- [What you will do]: I would like the lines below, from the one with "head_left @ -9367" through the one with "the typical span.", copied exactly and without any pictures.

- [Record excerpts]:

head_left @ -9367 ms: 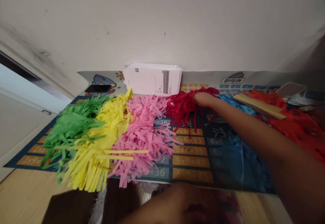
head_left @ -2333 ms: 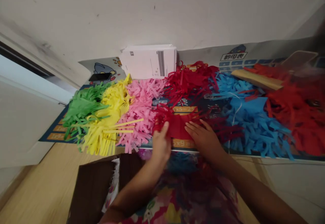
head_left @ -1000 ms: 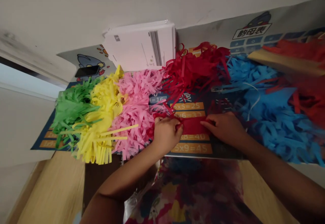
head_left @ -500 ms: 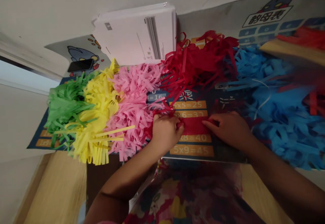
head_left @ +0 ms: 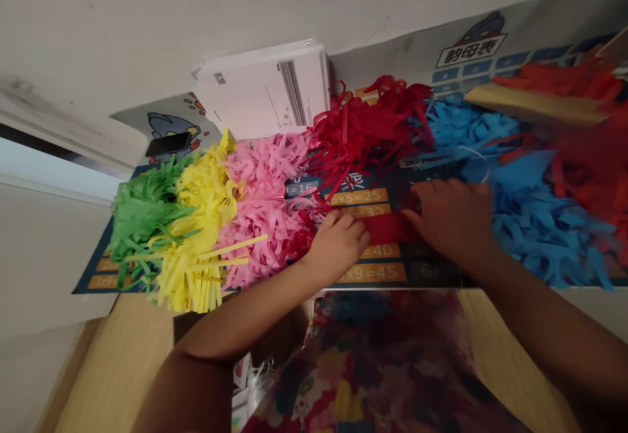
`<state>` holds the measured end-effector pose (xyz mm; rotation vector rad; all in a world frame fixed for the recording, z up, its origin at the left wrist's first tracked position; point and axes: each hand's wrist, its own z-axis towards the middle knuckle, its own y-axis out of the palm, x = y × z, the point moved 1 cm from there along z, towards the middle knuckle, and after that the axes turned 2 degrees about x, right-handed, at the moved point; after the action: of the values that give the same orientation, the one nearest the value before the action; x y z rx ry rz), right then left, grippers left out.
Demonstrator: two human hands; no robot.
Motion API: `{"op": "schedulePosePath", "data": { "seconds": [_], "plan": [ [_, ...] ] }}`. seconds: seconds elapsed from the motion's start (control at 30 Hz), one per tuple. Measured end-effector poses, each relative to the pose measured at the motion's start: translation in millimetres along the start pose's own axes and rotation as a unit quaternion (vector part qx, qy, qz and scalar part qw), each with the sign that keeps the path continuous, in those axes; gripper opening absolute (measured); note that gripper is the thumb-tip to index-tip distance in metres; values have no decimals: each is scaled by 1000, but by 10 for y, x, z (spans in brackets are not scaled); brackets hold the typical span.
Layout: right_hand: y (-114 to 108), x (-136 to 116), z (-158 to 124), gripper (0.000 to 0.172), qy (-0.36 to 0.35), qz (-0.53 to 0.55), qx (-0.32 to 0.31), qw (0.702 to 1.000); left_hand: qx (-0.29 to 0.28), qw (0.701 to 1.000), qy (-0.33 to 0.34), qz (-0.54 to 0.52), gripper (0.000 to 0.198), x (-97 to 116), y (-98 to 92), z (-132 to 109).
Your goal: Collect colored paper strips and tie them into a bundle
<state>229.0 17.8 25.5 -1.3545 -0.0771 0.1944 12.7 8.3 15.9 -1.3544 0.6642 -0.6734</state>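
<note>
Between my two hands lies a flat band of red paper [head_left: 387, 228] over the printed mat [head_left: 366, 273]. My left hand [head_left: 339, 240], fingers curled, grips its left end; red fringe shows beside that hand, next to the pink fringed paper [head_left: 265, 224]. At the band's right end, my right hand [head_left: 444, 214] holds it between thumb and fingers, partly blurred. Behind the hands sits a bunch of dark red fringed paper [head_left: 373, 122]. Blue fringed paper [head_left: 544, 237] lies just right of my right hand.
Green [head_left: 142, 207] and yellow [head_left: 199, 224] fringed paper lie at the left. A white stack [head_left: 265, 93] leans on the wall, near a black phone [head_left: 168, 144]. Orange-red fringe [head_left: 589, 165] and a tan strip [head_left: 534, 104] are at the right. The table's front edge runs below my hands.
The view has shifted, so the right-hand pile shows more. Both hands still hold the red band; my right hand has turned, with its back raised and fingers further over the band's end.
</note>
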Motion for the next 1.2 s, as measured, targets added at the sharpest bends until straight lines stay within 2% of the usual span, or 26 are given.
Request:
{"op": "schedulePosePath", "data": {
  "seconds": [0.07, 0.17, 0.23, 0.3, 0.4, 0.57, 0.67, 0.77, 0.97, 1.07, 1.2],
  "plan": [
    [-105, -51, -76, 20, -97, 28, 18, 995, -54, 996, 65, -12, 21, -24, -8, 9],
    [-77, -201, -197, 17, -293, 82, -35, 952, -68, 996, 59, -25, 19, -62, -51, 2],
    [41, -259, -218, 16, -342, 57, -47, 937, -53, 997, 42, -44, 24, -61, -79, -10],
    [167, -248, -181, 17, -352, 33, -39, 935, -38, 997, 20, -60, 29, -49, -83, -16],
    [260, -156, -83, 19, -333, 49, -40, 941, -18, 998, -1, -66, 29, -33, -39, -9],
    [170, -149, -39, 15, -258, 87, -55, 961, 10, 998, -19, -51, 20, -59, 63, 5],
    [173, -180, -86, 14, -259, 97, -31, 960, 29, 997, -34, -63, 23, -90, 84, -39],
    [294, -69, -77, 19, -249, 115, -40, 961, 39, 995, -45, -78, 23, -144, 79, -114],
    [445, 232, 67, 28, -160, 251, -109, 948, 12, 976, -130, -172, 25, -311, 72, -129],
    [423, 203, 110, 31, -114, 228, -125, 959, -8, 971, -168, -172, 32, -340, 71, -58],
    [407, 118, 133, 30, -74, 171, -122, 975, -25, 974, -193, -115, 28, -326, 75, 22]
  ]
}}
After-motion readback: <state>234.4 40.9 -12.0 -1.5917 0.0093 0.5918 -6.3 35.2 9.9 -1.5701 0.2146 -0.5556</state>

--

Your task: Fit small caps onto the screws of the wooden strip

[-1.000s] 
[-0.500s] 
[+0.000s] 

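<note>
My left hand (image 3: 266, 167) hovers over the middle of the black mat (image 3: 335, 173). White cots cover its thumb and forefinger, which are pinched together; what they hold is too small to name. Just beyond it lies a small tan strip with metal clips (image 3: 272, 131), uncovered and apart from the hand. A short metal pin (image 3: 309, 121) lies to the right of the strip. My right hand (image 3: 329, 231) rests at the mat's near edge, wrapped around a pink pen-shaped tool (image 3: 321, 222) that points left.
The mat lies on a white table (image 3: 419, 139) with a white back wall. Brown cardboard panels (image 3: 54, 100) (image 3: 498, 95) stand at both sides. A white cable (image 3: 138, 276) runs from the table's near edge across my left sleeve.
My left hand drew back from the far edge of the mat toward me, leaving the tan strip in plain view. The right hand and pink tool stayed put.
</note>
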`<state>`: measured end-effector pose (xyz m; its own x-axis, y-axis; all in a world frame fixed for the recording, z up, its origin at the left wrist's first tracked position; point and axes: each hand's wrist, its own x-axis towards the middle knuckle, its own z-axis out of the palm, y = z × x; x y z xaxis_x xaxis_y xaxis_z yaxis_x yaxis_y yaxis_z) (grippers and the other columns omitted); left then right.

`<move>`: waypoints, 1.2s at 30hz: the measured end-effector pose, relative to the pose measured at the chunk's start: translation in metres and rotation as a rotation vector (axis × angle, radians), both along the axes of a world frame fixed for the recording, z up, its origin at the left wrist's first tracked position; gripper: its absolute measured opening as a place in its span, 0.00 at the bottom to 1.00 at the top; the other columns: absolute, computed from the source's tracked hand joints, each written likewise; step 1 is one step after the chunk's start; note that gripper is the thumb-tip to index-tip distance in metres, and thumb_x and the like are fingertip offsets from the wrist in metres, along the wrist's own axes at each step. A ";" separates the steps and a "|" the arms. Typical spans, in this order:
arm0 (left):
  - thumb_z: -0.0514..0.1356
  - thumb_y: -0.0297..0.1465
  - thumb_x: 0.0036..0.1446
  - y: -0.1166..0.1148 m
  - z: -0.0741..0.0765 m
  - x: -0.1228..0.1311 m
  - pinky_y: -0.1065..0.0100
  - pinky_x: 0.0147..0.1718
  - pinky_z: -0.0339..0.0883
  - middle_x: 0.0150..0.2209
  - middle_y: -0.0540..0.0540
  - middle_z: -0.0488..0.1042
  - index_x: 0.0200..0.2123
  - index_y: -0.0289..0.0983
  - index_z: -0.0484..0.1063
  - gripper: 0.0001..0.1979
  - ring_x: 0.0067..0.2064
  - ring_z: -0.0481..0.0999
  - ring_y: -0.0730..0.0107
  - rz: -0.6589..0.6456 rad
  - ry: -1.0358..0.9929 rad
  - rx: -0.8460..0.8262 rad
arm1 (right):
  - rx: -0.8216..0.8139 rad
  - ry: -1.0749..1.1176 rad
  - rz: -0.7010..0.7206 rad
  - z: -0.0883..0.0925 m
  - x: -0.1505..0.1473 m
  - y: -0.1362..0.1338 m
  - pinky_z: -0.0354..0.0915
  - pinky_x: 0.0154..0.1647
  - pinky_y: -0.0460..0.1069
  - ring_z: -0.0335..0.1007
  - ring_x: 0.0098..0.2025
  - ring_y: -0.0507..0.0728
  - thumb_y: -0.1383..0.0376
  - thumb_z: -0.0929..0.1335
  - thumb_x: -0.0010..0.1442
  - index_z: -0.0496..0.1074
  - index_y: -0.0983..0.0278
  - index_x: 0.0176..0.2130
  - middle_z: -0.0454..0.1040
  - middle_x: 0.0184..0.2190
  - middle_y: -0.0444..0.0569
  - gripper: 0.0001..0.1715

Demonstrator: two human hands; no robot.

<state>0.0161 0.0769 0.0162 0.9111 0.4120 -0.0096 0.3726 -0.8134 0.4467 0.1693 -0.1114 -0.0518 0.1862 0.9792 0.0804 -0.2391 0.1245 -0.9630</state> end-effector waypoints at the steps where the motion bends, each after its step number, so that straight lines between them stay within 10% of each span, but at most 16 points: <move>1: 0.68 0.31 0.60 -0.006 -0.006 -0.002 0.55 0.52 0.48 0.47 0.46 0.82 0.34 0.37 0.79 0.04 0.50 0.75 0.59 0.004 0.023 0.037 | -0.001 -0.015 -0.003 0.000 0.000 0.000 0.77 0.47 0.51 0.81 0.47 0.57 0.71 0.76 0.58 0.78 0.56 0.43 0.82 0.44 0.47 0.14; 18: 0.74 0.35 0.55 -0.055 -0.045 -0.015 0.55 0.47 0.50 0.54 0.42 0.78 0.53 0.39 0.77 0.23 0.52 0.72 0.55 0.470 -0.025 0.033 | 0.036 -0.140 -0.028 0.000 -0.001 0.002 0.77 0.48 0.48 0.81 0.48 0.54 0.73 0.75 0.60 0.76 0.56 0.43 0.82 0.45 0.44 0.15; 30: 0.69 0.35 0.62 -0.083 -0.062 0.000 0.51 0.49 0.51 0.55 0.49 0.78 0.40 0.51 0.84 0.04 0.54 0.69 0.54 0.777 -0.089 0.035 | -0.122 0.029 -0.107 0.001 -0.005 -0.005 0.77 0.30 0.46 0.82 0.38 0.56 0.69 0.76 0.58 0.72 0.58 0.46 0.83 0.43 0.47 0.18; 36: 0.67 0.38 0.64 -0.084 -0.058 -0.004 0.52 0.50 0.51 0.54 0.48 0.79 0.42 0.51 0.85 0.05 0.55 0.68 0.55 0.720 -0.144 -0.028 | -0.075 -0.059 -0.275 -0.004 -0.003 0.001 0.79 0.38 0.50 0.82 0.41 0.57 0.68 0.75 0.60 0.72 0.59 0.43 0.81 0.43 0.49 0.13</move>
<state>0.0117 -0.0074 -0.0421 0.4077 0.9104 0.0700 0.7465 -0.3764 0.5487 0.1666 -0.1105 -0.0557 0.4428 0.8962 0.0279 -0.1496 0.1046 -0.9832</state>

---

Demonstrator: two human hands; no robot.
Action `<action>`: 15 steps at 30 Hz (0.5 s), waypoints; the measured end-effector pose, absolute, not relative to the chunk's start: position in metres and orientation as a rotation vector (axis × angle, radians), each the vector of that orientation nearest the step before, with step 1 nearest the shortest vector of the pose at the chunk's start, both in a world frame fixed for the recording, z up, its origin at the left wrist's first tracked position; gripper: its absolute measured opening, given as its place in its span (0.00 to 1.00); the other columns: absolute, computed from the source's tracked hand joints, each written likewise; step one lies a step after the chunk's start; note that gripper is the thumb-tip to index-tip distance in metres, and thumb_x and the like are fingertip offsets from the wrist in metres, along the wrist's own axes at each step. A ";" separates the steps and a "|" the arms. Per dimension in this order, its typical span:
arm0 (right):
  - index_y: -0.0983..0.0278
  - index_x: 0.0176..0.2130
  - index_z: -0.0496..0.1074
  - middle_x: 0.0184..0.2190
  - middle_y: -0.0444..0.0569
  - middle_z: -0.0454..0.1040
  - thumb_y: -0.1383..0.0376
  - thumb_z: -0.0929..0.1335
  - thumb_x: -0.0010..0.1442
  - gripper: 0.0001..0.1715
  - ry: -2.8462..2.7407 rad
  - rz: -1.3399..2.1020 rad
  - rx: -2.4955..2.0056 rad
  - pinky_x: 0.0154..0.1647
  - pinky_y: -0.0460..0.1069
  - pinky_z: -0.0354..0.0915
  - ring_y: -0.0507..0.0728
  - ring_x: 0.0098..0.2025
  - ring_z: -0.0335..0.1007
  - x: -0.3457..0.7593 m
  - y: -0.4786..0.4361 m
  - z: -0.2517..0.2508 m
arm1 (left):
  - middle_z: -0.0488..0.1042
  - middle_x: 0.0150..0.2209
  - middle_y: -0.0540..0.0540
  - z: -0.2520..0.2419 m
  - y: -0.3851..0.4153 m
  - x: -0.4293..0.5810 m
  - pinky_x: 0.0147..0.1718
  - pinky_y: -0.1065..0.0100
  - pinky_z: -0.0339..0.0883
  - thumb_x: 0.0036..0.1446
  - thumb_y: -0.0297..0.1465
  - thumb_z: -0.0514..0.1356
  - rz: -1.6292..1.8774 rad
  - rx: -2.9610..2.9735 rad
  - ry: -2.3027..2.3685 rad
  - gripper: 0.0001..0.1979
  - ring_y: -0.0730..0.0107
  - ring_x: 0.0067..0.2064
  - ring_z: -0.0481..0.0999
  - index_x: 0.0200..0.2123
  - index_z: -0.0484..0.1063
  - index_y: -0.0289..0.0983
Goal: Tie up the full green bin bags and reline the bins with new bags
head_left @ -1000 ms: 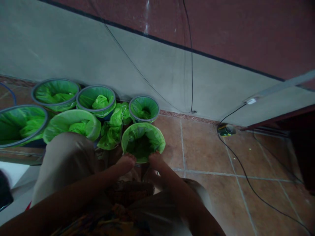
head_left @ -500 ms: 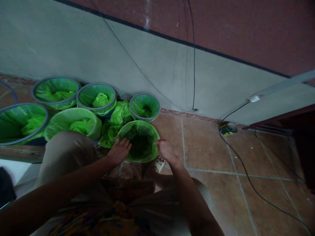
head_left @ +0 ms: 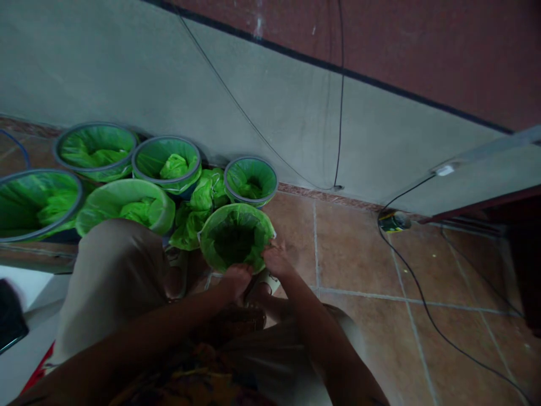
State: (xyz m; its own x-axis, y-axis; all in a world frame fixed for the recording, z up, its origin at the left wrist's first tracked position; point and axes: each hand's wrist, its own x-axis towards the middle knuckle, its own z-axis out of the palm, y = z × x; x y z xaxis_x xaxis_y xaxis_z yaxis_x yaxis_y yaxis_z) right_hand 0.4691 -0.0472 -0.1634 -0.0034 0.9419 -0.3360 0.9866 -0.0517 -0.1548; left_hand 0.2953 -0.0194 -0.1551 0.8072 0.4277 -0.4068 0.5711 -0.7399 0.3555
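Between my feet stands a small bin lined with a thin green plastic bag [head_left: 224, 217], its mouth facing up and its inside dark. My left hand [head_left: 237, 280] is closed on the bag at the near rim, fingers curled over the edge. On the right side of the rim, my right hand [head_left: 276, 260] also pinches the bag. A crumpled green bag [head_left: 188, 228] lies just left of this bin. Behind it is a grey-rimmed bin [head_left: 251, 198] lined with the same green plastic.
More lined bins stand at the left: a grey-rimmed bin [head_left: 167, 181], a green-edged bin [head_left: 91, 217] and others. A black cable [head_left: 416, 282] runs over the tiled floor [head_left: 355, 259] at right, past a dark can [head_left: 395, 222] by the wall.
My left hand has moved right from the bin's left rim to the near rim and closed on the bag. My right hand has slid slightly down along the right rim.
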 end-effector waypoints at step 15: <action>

- [Solution]:
head_left @ -9367 ms: 
head_left @ -2333 ms: 
head_left @ -1000 ms: 
head_left @ -500 ms: 
head_left @ +0 ms: 
`<state>` holds the measured end-effector pose (xyz mm; rotation vector rad; all in a world frame fixed for the recording, z up, its origin at the left wrist's first tracked position; point and axes: each hand's wrist, its own z-axis towards the middle knuckle, its own y-axis out of the palm, x = y × z, the point moved 1 cm from there along z, towards the middle knuckle, and after that the axes turned 2 degrees about x, right-handed, at the moved point; after the action: of the values that give the same orientation, the one nearest the value before the action; x y z rx ry rz), right then left, grippers left out.
Demonstrator: two human hands; no robot.
Motion API: `{"op": "schedulePosePath", "data": { "seconds": [_], "plan": [ [_, ...] ] }}`. seconds: seconds elapsed from the motion's start (control at 30 Hz), one per tuple. Measured end-effector poses, each relative to the pose measured at the motion's start: translation in millimetres along the start pose's own axes and rotation as a unit quaternion (vector part qx, qy, qz and scalar part qw), each with the sign that keeps the path continuous, in those axes; gripper opening absolute (measured); note that gripper is the thumb-tip to index-tip distance in metres; values have no decimals: each is scaled by 1000, but by 10 for y, x, z (spans in brackets are not scaled); brackets hold the typical span.

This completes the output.